» **WORK REQUIRED**
Please retype, unchanged, each line from the top of the material below through the line where "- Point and" appears.

» **WORKING DATA**
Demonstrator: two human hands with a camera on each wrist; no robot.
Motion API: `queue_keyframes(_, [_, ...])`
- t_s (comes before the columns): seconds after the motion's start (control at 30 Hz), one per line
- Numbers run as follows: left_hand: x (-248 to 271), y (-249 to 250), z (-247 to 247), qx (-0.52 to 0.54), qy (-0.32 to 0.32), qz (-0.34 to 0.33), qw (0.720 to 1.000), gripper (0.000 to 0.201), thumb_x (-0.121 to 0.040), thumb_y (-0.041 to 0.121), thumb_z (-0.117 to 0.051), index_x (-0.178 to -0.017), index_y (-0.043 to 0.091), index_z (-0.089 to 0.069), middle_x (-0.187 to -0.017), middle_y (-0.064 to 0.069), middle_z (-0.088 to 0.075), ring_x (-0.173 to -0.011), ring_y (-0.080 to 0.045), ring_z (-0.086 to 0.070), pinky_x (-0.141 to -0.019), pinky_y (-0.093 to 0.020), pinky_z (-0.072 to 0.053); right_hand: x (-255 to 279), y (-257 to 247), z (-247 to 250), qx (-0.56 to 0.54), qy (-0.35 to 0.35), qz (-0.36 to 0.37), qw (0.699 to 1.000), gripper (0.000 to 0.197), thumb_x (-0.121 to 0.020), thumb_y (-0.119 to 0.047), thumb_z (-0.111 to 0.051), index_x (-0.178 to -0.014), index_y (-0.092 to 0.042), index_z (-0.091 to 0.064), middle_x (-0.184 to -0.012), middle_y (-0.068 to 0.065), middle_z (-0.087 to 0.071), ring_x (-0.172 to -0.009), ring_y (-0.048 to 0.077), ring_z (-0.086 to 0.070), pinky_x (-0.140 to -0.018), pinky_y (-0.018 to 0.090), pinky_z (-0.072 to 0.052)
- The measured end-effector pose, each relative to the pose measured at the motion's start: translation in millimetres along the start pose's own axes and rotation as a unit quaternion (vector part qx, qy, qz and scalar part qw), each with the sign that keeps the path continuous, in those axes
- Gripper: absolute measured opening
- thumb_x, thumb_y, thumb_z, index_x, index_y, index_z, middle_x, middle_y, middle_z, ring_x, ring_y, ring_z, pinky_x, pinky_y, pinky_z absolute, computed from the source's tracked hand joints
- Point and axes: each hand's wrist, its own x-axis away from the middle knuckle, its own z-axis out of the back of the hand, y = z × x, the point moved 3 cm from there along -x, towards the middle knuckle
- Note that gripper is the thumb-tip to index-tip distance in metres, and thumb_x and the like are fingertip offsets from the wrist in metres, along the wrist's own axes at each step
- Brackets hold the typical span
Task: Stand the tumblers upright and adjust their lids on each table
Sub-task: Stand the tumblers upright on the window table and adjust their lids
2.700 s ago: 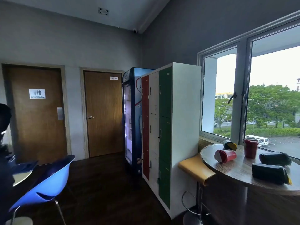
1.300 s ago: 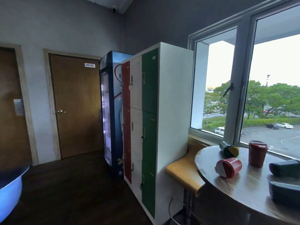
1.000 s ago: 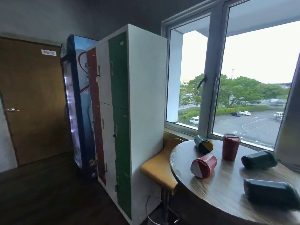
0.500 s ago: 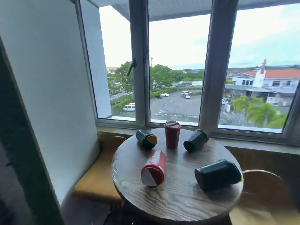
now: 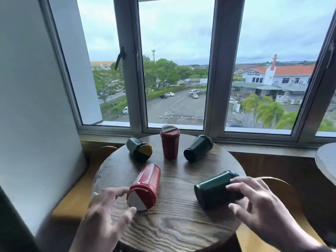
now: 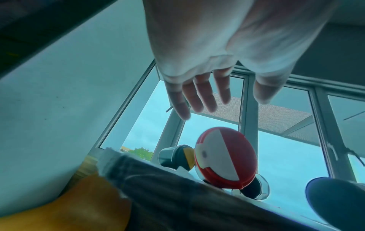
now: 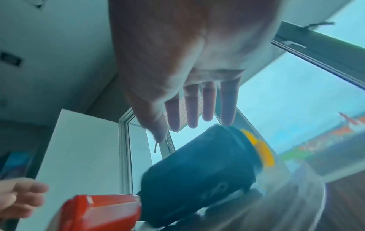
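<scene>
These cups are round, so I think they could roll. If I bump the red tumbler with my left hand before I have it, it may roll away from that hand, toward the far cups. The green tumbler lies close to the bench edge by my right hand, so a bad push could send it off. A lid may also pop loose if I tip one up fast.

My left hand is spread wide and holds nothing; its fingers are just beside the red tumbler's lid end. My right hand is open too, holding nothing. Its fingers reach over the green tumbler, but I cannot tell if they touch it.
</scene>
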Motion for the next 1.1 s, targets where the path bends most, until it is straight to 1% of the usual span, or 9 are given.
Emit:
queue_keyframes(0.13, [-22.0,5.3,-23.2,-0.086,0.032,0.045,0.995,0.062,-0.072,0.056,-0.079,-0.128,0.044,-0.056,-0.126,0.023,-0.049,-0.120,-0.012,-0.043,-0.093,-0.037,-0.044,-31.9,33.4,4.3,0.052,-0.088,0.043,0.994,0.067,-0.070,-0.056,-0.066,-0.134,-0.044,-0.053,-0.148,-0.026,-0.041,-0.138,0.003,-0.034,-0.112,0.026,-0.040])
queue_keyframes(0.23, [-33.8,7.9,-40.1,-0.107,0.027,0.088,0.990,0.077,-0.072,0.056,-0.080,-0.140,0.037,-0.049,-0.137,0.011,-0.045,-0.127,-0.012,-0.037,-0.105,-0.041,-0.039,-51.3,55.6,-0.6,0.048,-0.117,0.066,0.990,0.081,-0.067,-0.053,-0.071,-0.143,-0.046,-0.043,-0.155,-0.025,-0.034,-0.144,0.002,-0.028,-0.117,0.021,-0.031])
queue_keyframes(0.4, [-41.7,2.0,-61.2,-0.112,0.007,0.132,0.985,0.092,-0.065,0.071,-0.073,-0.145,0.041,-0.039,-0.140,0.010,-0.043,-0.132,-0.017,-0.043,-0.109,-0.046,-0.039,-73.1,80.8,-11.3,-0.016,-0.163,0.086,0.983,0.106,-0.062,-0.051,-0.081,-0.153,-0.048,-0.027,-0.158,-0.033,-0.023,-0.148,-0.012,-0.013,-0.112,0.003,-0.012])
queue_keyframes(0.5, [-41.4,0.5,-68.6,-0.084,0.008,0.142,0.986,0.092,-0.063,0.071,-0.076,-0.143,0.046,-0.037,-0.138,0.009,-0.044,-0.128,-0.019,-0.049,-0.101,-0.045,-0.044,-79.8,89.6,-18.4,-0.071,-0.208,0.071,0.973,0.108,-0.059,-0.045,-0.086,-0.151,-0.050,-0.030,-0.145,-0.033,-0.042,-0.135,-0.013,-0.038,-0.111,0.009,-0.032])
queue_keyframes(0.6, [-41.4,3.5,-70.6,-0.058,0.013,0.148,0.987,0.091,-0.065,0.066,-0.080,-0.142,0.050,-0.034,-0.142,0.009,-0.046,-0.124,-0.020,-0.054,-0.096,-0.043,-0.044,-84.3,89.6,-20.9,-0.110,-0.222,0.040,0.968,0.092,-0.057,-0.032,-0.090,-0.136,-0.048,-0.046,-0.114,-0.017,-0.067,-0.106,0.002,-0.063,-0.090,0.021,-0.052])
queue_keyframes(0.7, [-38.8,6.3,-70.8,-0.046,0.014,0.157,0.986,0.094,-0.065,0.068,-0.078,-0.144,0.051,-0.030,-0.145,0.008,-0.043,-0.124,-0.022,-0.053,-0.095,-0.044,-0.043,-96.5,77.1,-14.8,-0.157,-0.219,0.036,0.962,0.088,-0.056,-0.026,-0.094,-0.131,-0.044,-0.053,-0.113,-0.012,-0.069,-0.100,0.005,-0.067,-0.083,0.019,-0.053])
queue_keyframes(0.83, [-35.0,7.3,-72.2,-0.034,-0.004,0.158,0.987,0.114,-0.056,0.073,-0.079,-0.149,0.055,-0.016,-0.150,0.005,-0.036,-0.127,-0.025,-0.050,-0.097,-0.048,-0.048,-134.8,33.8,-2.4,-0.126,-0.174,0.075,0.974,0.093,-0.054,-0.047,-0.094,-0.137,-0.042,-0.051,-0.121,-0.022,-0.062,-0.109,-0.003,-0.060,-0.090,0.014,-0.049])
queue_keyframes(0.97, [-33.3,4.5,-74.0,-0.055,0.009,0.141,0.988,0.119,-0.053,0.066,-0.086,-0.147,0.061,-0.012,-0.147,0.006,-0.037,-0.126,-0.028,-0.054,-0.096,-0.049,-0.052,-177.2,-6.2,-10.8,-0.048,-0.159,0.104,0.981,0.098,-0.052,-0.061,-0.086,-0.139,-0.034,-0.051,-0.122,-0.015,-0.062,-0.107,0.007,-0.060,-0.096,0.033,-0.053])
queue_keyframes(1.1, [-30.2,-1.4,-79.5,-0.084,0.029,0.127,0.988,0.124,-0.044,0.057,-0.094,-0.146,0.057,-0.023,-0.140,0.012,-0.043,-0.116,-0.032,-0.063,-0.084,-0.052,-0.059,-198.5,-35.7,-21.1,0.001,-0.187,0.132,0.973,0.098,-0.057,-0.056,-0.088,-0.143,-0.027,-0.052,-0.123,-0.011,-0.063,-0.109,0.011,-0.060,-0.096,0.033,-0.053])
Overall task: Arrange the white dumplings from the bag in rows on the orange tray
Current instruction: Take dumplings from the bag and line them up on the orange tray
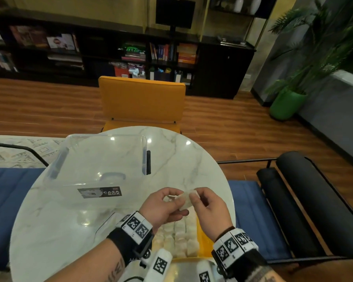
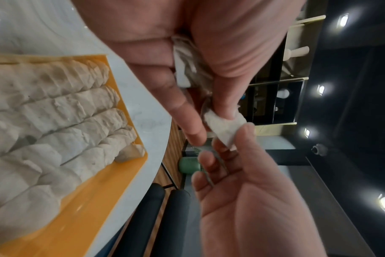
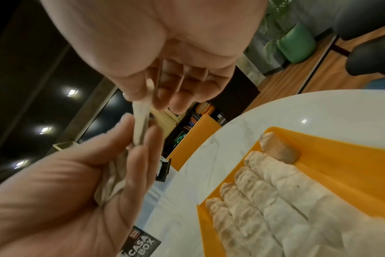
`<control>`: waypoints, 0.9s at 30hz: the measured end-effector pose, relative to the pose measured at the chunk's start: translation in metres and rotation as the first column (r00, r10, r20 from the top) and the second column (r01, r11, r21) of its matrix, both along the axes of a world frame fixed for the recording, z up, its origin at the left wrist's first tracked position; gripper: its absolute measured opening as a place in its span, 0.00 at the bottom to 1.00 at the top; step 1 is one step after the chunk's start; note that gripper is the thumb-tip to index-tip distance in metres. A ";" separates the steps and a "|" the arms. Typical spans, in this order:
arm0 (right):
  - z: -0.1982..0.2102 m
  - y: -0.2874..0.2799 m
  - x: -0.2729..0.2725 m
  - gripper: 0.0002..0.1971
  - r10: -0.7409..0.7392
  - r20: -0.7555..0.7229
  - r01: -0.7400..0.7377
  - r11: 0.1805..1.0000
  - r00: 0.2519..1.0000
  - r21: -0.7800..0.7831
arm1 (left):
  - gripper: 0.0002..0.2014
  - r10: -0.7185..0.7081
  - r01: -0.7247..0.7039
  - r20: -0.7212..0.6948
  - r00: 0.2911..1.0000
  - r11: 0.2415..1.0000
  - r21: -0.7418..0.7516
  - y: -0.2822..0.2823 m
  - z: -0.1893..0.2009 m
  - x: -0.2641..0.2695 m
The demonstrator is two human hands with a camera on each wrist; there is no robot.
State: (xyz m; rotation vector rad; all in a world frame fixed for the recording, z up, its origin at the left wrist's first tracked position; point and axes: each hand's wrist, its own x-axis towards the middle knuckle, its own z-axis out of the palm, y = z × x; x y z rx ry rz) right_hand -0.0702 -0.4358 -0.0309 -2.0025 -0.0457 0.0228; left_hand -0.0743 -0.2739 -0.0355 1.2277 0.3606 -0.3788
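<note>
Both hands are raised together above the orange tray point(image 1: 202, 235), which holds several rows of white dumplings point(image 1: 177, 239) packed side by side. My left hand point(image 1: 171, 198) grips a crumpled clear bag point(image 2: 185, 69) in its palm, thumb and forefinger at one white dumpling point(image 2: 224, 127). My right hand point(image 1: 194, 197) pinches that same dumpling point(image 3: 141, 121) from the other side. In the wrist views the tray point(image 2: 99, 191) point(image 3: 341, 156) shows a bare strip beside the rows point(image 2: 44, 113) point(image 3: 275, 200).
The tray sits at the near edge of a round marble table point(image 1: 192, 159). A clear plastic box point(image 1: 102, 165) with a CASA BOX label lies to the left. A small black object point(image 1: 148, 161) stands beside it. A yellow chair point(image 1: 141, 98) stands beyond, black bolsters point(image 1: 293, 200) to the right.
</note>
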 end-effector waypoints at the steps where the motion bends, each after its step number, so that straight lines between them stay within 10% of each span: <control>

» **RESULT FOR THIS EXERCISE**
Demonstrator: two human hands with a camera on each wrist; no robot.
Motion API: `queue_keyframes(_, [_, ...])`
- t_s (comes before the columns): seconds after the motion's start (control at 30 Hz), one per line
- Numbers run as follows: left_hand: x (-248 to 271), y (-249 to 250), z (-247 to 247), qx (-0.52 to 0.54), qy (-0.32 to 0.32), qz (-0.34 to 0.33), qw (0.720 to 1.000), gripper (0.000 to 0.201), thumb_x (-0.121 to 0.040), thumb_y (-0.041 to 0.121), thumb_z (-0.117 to 0.051), index_x (-0.178 to -0.017), index_y (-0.043 to 0.091), index_z (-0.089 to 0.069), middle_x (-0.187 to -0.017), middle_y (-0.064 to 0.069), middle_z (-0.088 to 0.075), ring_x (-0.173 to -0.011), ring_y (-0.080 to 0.045), ring_z (-0.086 to 0.070), pinky_x (-0.141 to -0.019), pinky_y (-0.093 to 0.020), pinky_z (-0.072 to 0.053); right_hand: x (-255 to 279), y (-257 to 247), z (-247 to 250), qx (-0.56 to 0.54), qy (-0.35 to 0.35), qz (-0.36 to 0.37), qw (0.699 to 1.000), gripper (0.000 to 0.197), thumb_x (-0.121 to 0.020), thumb_y (-0.119 to 0.047), thumb_z (-0.111 to 0.051), index_x (-0.178 to -0.014), index_y (-0.092 to 0.042), index_z (-0.091 to 0.064), middle_x (-0.184 to -0.012), middle_y (-0.068 to 0.065), middle_z (-0.087 to 0.071), ring_x (-0.172 to -0.009), ring_y (-0.048 to 0.077), ring_z (-0.086 to 0.070), pinky_x (-0.140 to -0.018), pinky_y (-0.018 to 0.090), pinky_z (-0.072 to 0.052)
- The measured end-effector pose, each relative to the pose measured at the motion's start: translation in millimetres along the start pose's own axes and rotation as a unit quaternion (vector part qx, qy, qz and scalar part qw), each with the sign that keeps the path continuous, in those axes
- Gripper: absolute measured opening
- thumb_x, thumb_y, thumb_z, index_x, index_y, index_z, middle_x, middle_y, middle_z, ring_x, ring_y, ring_z, pinky_x, pinky_y, pinky_z absolute, computed from the source's tracked hand joints
- Point and axes: each hand's wrist, its own x-axis away from the middle knuckle, its own z-axis out of the back of the hand, y = z × x, the point moved 3 cm from there along -x, towards the middle knuckle

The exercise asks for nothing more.